## Information shown

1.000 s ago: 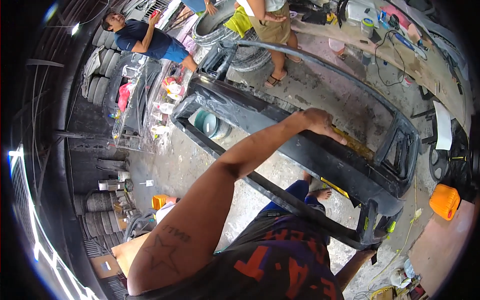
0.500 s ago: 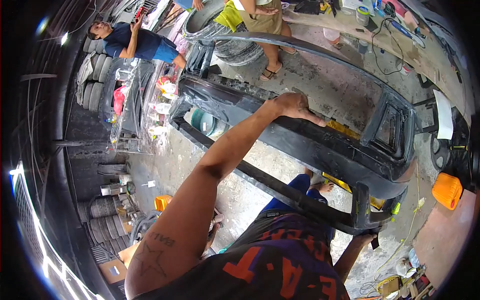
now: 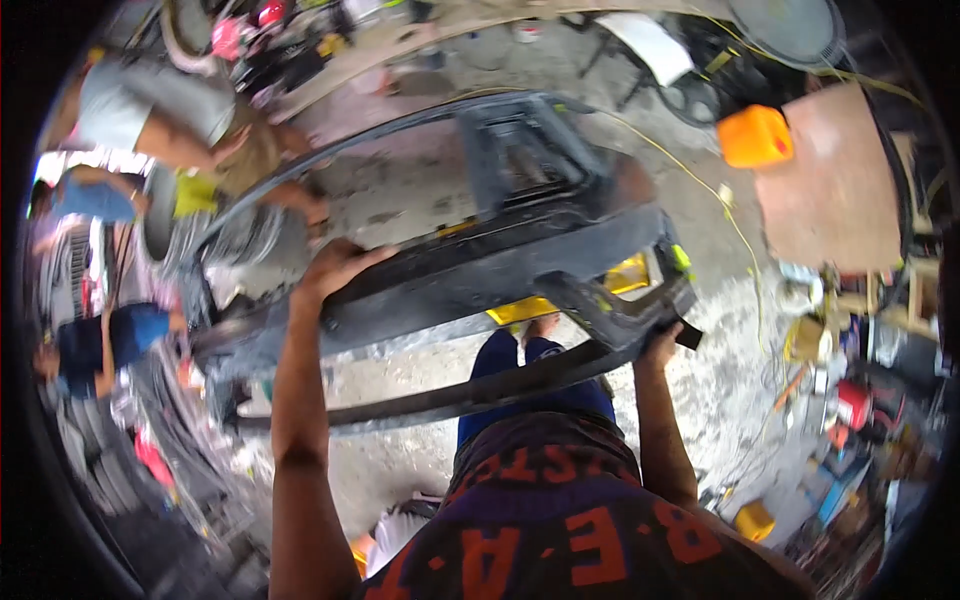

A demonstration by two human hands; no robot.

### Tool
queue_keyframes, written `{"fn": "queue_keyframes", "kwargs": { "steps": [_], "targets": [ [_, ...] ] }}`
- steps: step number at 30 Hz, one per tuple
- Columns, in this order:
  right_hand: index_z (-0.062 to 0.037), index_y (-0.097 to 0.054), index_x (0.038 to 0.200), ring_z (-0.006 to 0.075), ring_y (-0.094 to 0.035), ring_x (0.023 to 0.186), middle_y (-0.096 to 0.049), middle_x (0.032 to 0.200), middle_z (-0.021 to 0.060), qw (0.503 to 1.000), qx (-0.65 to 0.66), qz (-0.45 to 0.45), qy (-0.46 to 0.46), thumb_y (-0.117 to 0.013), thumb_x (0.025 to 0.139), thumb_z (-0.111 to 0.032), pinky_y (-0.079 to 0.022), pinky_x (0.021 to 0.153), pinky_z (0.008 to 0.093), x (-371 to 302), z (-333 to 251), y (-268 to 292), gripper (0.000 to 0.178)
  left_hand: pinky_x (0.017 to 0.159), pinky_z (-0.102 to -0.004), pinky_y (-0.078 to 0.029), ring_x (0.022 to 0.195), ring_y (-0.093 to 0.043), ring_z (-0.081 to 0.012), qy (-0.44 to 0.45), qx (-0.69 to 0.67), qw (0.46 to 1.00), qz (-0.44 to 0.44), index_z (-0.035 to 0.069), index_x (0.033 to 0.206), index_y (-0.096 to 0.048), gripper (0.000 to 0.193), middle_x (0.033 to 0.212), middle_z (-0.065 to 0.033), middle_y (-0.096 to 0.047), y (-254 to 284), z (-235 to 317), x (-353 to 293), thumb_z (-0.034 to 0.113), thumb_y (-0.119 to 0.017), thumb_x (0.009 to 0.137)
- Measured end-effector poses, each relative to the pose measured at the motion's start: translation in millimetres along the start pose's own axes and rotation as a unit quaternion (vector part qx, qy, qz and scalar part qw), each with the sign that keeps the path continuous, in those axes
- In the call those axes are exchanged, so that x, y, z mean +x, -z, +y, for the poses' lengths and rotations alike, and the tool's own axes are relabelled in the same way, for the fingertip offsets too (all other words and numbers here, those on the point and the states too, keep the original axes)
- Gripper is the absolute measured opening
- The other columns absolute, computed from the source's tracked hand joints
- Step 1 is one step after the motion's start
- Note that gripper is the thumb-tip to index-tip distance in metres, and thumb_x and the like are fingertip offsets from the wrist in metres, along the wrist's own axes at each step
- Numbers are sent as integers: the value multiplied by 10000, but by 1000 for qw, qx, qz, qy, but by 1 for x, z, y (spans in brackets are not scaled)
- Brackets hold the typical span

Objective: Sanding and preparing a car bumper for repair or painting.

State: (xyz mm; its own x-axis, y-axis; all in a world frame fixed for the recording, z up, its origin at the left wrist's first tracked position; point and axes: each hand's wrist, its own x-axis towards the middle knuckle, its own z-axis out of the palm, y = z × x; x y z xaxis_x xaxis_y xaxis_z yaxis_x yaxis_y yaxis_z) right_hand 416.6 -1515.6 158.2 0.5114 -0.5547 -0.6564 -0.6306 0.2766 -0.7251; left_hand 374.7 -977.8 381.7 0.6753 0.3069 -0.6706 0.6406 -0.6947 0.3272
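Note:
A large black car bumper cover (image 3: 450, 278), scuffed with grey sanded patches, spans the space in front of my body. My left hand (image 3: 340, 268) is closed over the upper edge of its middle band, with the thumb stretched along the ledge. At the bumper's right end, my right hand (image 3: 657, 346) grips the lower corner beside a small black flap (image 3: 688, 333). The fingers of that hand are partly hidden behind the part. Through the bumper's lower opening shows something yellow (image 3: 522, 310), near my feet.
An orange jerrycan (image 3: 755, 137) and a brown board (image 3: 830, 180) lie at the far right. Tools and clutter (image 3: 850, 405) cover the floor on the right. Other people stand at the left, near stacked tires (image 3: 225, 235). A yellow cord (image 3: 735, 225) crosses the floor.
My view has swung to the right, so people and tires now sit farther left. The bumper stays in both hands, and my right hand and forearm show more fully.

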Motion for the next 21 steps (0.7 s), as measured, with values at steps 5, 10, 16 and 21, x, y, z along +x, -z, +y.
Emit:
{"fn": "queue_keyframes", "kwargs": {
  "steps": [5,10,16,21],
  "targets": [
    [131,-535,1215,325,-597,1054,-611,1162,215,997,48,62,19,-393,902,-694,-459,922,402,-86,-19,-1,894,760,-371,-463,710,-618,-255,-83,3,997,6,-32,854,-720,724,734,-187,-673,5,-42,22,678,-595,784],
    [81,-564,1182,282,-600,1006,-622,1128,164,991,-32,125,-48,-396,922,-667,-473,876,381,-100,-33,8,809,735,-375,-460,649,-590,-234,-70,7,997,-17,-36,792,-708,681,669,-192,-646,8,-26,20,637,-606,805],
    [61,-482,1276,279,-572,1015,-574,1172,165,992,55,103,-40,-419,920,-658,-478,880,397,-107,-43,-3,805,754,-366,-459,670,-589,-220,-54,37,997,-34,-5,848,-732,635,687,-173,-663,14,-25,24,616,-602,827],
    [35,-474,1318,299,-579,1083,-572,1227,164,995,16,83,-46,-432,897,-683,-483,924,423,-89,-22,11,833,905,-365,-420,951,-647,-286,-19,45,998,-25,-8,971,-716,710,927,-225,-693,10,-36,37,665,-528,845]
  ]
}}
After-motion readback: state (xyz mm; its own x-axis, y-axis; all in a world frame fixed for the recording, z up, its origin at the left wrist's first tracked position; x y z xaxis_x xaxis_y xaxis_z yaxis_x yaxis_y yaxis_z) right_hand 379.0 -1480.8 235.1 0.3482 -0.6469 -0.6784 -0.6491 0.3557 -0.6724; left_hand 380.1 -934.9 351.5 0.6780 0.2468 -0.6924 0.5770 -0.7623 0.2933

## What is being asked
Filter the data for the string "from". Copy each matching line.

## Result of the task
- The other columns absolute, computed from the source's tracked hand joints
- Note that gripper is the thumb-tip to index-tip distance in metres, and thumb_x and the like are fingertip offsets from the wrist in metres, along the wrist's own axes at each step

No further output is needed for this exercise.